To quote a little bit from that sermon, speaking of the story of Jesus:
"Someone who was totally innocent, and who preached only love, was made to suffer unspeakable torture, and his life was snatched from him in the cruellest of ways. At the time, it must have seemed to the followers of Jesus that all the dark forces of evil and injustice had won the day. They'd come out on top.
Might is right. Power prevails. Evil wins.
Darkness has swallowed up the light.
Or so it must have seemed at the time.
Until the resurrection of Jesus turned that assessment on its head and gave to the first Christians an unquenchable hope, a hope that nothing, not even death itself, could ultimately defeat the purposes of God. A hope, a confidence, that eventually the way of love, not the way of power, would win the day.
The light had overcome the darkness... and always would in the end.
As the title of one book puts it: "And the Lamb wins!" *
That HOPE, which the first followers of Jesus had, a hope solidly based on the resurrection of Jesus, turned out to be an unstoppable force. Not even the might of the Roman Empire could hold it back- no matter how many Christians were put to the sword. Because the power of hope is ultimately stronger than the hope of power."
No one should ever underestimate the power of hope.

On a more mundane level, I was amused, and vaguely reassured, when the new President seemed to fluff his lines on taking the oath of office. [It turns out that the original mistake was by the Judge administering the oath, Chief Justice Roberts, and just to be sure they did the whole thing again afterwards. ]
But, whoever was to blame, it showed that the people participating were only human after all and the occasion had got to them.
It happens sometimes in wedding ceremonies too.

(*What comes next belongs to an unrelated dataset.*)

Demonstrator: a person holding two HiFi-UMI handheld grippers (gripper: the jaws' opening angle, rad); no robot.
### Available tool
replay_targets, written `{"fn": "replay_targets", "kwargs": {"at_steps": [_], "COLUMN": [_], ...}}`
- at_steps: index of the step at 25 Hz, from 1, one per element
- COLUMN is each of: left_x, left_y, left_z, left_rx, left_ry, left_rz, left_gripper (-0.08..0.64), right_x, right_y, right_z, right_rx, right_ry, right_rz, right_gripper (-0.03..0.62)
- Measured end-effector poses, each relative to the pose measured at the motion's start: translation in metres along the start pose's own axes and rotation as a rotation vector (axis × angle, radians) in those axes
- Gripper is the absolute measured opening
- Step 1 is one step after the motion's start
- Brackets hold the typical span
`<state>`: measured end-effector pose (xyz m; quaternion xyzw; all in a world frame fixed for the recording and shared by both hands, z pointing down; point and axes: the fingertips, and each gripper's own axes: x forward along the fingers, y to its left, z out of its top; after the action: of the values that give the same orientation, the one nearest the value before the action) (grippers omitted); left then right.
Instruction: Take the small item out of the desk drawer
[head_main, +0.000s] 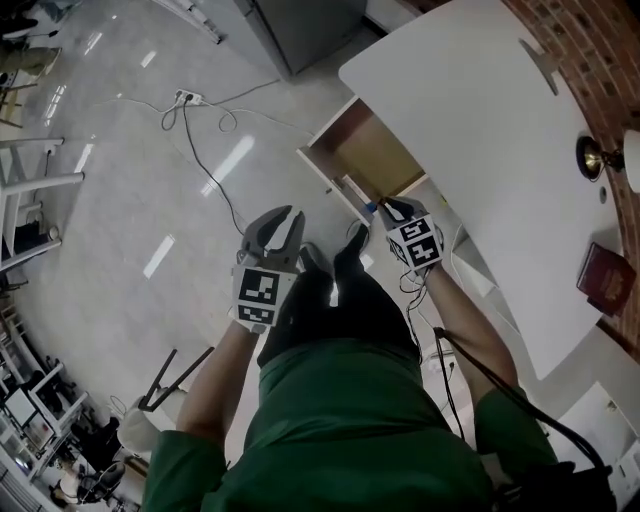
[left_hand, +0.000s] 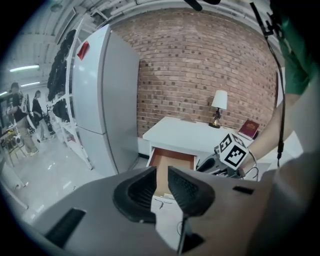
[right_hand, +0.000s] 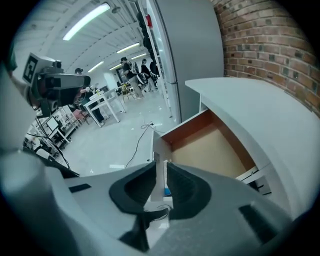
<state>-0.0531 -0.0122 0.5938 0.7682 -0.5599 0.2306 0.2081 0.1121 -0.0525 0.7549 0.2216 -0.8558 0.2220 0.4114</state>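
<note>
Drawer is open in the head view, right tool at its front, left tool away. Left gripper view: jaws a bit apart, empty. Right gripper view: jaws pinch the drawer front; small blue thing just behind it, maybe the item, not yet out.

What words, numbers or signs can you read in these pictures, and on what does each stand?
No text is readable.
Red book on the white desk: cover marking too small to read.
Red tag on the grey cabinet: too blurred to read.
Marker cubes: black-and-white square patterns, no letters.
</note>
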Motion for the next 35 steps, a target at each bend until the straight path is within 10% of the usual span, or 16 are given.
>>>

I've had brides (and bridegrooms) bursting into tears (disturbing) or into a fit of giggles (even more disturbing) and, on more than one occasion, had a bridegroom promising to be "beautiful" rather than "dutiful" (which sometimes I reckoned would have been an impossible vow to keep.)
Returning to the Presidential Inauguration, however, I allowed myself (naughtily) a wry smile and chuckle at the sight of Dick Cheney in a wheelchair. Apparently he had hurt his back moving books out of his White House Office. As someone who occasionally has back problems himself, I sympathise with him and have no wish to see him, or anyone else, in pain.
But all the same... how are the mighty fallen!!

* I haven't read the book, so I'm not recommending it or otherwise - I just liked the title.

Tuesday, January 20, 2009

Staying vertical


In spite of my bad start to the CWW Conference at Aviemore, I did manage to do my bit, helping with the worship, and taking part in a seminar (above) on Overseas Partnerships. Anyone interested in what it was all about can download the main talks etc. from the website.
Thanks to Peter Johnston for the photograph.